Имя твое | страница 45
— Все умирали да жгли, — остановил он Вальцева, не поворачиваясь. — Ладно, поставили — не ломать же теперь…
Неровная, тряская дорога словно способствовала сейчас тому, что в памяти Брюханова как-то беспорядочно вспыхивали и гасли мысли, куски из прошлого в отношениях с Аленкой, и не только с ней, но все-таки она была главным, что его занимало почему-то именно сейчас; молча покосившись на Чубарева, сидевшего по праву гостя впереди, рядом с шофером, и жадно разглядывавшего дорогу, и вспомнив, что на обратном пути надо успеть заскочить к теще, Брюханов крепче сжал губы. Может, поначалу он и испытывал неловкость, и она заключалась не в том, что тещей у него оказалась Ефросинья Дерюгина, а в том, что Захар жил где-то на Каме, в леспромхозе, с Маней Поливановой, а Ефросинья осталась одна, и при встречах им было неловко друг с другом, но об этом он почему-то не мог сказать даже Аленке. Интересно, поняла бы она его? Пожалуй, поняла бы, последнее время она очень изменилась, внутренне созрела, будущая врачебная работа ее по-настоящему увлекает, всерьез интересуется невропатологией…
— Знаете, Тихон Иванович, у меня такое чувство, словно мне самый трудный экзамен держать, — оглянулся Чубарев. — Будто бы все заново, в первый раз…
Не меняя выражения лица, Брюханов молча кивнул; шофер, уточняя маршрут, спросил.
— Как, Тихон Иванович, через Шерстобитню или как?

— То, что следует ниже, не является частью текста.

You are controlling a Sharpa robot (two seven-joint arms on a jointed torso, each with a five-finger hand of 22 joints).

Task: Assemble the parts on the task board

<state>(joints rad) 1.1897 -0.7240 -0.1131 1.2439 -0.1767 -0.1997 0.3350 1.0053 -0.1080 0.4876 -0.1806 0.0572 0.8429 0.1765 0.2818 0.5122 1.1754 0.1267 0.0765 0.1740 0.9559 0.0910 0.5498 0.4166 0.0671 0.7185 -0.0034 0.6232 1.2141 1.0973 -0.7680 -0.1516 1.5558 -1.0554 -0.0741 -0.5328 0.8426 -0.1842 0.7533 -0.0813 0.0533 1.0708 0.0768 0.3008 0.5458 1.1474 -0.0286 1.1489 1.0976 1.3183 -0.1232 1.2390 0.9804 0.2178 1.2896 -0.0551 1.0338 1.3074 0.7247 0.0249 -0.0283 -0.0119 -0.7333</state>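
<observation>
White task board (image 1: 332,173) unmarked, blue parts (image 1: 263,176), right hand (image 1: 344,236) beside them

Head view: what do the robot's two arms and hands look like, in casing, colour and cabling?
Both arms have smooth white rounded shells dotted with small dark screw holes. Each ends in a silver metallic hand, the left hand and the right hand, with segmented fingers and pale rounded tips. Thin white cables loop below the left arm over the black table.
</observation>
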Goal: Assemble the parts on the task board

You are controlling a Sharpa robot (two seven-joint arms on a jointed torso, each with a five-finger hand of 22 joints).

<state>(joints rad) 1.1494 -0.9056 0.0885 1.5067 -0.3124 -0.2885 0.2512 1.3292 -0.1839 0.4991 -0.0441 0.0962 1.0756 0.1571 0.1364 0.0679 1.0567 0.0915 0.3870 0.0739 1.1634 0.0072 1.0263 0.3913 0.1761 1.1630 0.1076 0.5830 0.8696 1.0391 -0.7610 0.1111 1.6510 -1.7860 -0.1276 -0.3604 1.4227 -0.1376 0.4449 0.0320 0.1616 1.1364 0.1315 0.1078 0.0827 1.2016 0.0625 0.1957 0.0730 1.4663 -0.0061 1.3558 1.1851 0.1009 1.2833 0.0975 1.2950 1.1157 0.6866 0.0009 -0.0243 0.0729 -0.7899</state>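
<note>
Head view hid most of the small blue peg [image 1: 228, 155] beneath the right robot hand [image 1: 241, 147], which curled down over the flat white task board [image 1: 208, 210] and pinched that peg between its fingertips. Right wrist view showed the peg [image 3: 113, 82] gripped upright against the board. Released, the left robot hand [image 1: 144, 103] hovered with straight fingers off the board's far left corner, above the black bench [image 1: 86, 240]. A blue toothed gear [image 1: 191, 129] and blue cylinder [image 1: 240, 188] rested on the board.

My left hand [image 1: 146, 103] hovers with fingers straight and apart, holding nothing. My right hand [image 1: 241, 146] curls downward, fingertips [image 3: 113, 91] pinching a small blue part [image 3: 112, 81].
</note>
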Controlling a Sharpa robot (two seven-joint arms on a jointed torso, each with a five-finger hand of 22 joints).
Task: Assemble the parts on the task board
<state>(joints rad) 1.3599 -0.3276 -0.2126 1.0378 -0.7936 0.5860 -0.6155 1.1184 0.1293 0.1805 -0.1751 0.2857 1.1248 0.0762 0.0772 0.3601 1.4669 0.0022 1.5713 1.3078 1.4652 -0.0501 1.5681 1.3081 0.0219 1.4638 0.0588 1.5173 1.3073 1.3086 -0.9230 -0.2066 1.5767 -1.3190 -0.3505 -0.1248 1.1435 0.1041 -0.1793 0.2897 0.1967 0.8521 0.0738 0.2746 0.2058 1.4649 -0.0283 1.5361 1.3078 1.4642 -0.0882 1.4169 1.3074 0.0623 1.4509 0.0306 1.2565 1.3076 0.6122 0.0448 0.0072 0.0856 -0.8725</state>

— Нет, давай, Федотыч, через Слепненский…
— Ох, Тихон Иванович, не проскочим, — встревоженно покосился шофер.
— Давай, давай, — повторил Брюханов недовольно. — С каких пор таким осторожным стал, а, Федотыч?
Откинувшись на сиденье, он опять ушел в себя; он-то отдавал себе отчет, что значат слова «держать экзамен», сейчас его опутывала какая-то немота; он словно перенесся на несколько лет назад, когда никакой Аленки для него и в помине не могло быть; ведь именно этой дорогой через Слепненский брод мчал он к Зежскому моторному осенью сорок первого и затем через годы иногда вскакивал среди ночи с беспредельным чувством потери всего-всего, боялся не успеть. Он измучился этим сном. Боль была настолько острой, что он старался не ездить Слепненским бродом, но именно сегодня захотелось освободиться от плена этой боязни, убедиться, что прошлое стало прошлым. «Почему, почему же именно сегодня?» — спросил он себя, хотя и спрашивать было незачем. Он и без того все прекрасно знал. Хватит с него прошлого, хватит самоедства! Если уж Петров и в самом деле прав, то правота его вымученная, стерильная, она, как свинцовая плита, давит живого человека. Больше он и в руки не возьмет тетрадей Петрова, засунет их подальше — и кончено. А о Сталине и мотивах его странного поступка лучше вовсе не думать, выбросить из памяти насильственно, что будет, то и будет. Даже самый проницательный и умный человек лишен способности в точной конкретности провидеть будущее, жизнь слишком замысловата в своих неожиданных поворотах. Придет время, и само собой все объяснится.